Judging the Cyber lions in 2008, we awarded a Gold to Uniqlo for Uniclock. It was music, entertainment, a service, and … a clock. It was using the power of digital and to put it simply: it was brilliant. Yet I remember a head of strategy at a big agency telling me on the street of Cannes after the award show: “I don't get it! What’s the idea? It doesn’t deserve to win an award.” And while true - I would be hard-pressed to write a clear headline for Uniclock…or for Burberry films for that matter - what these have in common is being unique, engaging, and refreshing. And definitely in tune with culture is what makes them stand out.
Lastly, I believe luxury brands have an opportunity to tell great stories. Not just documenting their savoir-faire, or through awkward scripts that are just primed to be spoofed, but about fiction, what will engage their audience, storylines with drama, a story arc, even some humour when done the right way.’
In addition, there is an opportunity to think about episodic formats, creating a rendezvous with the audience. While not in the same category, and with a story that is far from the luxury category, the Apple at Work films “The Underdogs” has created an episodic marvel.

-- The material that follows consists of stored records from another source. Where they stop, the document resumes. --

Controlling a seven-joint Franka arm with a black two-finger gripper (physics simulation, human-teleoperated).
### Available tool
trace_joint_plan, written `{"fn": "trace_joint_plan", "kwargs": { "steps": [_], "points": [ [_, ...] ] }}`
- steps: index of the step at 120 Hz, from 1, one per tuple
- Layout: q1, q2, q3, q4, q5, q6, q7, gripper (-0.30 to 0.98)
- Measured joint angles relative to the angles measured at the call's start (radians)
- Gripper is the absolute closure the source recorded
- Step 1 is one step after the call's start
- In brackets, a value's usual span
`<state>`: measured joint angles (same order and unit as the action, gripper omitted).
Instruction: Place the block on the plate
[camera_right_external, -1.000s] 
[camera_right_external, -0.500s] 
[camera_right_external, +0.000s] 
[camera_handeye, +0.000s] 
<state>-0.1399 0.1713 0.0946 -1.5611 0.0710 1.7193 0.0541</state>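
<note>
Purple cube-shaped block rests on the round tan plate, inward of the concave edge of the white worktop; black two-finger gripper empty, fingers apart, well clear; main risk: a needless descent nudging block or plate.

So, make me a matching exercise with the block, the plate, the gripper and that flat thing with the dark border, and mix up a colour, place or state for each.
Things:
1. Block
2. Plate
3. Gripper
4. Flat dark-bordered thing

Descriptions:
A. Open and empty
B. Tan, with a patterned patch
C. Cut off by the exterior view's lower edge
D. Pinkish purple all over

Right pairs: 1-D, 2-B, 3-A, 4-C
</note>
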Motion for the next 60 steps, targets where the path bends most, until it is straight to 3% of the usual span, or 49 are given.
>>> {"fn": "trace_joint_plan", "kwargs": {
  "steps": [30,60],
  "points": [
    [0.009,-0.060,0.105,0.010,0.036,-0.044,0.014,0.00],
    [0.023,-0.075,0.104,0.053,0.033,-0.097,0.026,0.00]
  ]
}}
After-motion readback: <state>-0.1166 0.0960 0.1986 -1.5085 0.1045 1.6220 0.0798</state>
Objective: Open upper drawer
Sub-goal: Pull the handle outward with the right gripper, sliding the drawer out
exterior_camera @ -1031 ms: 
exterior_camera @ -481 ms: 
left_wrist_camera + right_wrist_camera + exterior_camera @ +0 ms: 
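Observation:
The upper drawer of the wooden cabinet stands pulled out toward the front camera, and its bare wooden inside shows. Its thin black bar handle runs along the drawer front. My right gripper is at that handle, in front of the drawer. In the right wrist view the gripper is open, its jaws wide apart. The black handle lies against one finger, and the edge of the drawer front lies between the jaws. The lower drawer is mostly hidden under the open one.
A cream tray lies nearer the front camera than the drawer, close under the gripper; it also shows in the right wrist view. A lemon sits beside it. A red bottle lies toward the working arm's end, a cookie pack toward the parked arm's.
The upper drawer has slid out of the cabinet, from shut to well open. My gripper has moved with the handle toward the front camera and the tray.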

And while luxury benefits from staying away from the fictionalised product demo of Apple, nothing forbids them to tell stories in such format and be true to their DNA. Not just “brand content’, but great content that tells some brands truths and that people are not just exposed to, but that they will seek.
To conclude, luxury brands, like any other brands, should never be doing work for the sole purpose of being recognised at award shows like Cannes Lions. And certainly not push for campaigns centred around issues like social justice, equality, or the environment if they don’t have the credentials to back it up (which unfortunately seems to be the case for many Cannes winners).
However, when they push the boundaries of creativity, and embrace the unexpected, the magical and new forms of storytelling, while staying true to their brand, nothing should stop them from winning at these award shows, should they decide to participate more in it. Something I’d like to see.